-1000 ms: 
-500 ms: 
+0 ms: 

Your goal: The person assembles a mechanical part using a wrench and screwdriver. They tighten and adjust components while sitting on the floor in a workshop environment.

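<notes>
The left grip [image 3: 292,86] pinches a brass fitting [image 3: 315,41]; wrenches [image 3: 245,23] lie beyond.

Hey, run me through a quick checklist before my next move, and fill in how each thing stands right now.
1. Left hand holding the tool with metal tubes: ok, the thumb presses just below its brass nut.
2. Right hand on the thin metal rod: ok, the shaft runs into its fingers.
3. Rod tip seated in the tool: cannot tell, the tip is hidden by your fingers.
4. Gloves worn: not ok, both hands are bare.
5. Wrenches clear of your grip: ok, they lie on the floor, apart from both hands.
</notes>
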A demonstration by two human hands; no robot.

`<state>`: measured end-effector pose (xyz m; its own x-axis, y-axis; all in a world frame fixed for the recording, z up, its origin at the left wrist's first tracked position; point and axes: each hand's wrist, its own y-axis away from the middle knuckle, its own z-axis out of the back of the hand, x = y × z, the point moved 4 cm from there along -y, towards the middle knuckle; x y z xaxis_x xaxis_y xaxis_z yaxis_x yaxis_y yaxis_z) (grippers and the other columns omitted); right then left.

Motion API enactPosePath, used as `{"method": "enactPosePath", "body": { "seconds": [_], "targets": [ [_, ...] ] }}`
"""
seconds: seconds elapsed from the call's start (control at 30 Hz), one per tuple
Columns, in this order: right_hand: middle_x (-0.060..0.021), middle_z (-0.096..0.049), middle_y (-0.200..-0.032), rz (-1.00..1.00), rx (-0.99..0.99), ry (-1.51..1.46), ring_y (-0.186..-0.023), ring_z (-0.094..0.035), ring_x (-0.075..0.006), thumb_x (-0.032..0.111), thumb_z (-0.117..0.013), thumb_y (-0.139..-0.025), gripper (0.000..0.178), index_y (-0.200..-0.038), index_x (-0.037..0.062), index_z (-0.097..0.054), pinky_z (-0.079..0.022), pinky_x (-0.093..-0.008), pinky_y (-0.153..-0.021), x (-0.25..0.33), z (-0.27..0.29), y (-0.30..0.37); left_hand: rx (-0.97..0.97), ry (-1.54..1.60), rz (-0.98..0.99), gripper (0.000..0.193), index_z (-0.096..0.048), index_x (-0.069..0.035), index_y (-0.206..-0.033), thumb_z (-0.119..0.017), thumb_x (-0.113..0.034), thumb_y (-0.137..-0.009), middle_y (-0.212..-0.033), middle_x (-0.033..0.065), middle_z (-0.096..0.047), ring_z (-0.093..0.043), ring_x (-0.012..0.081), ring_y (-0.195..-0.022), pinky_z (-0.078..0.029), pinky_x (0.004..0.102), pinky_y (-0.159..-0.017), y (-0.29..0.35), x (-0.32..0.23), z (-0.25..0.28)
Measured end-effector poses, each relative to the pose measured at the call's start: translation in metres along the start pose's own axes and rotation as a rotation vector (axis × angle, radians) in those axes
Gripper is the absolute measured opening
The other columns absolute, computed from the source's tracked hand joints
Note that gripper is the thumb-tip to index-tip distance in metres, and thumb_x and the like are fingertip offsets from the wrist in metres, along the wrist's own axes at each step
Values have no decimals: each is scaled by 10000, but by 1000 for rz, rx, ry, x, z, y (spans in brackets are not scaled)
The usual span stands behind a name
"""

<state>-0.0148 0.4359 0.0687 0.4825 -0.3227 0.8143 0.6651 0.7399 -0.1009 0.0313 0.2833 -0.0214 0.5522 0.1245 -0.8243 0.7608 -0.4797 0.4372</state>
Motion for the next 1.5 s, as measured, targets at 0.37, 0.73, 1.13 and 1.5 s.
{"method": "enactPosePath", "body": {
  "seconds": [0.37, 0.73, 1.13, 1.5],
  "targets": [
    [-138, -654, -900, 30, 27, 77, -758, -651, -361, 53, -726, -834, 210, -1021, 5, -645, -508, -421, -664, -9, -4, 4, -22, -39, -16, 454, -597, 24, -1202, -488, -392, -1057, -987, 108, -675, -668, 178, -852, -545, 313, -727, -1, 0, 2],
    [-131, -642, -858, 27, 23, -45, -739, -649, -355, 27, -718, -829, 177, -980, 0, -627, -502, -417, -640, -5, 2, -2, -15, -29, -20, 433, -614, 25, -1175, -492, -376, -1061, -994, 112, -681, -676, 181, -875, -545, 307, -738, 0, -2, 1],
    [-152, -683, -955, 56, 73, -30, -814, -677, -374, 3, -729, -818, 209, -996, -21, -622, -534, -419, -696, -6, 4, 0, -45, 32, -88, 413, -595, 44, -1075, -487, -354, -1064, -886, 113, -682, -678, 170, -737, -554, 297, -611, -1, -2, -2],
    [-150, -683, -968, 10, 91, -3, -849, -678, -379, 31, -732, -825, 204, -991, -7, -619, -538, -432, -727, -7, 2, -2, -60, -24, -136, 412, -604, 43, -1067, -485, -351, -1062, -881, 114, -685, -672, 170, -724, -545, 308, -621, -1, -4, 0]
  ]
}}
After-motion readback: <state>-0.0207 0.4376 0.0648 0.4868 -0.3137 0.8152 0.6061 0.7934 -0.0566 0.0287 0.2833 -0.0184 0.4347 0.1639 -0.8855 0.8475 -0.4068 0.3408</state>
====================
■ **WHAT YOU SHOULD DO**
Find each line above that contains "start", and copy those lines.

■ **RESPONSE FOR THIS EXERCISE**
seconds: seconds elapsed from the call's start (control at 30 Hz), one per tuple
Measured end-effector poses, each relative to the pose measured at the call's start: translation in metres along the start pose's own axes and rotation as a rotation vector (axis × angle, radians) in those axes

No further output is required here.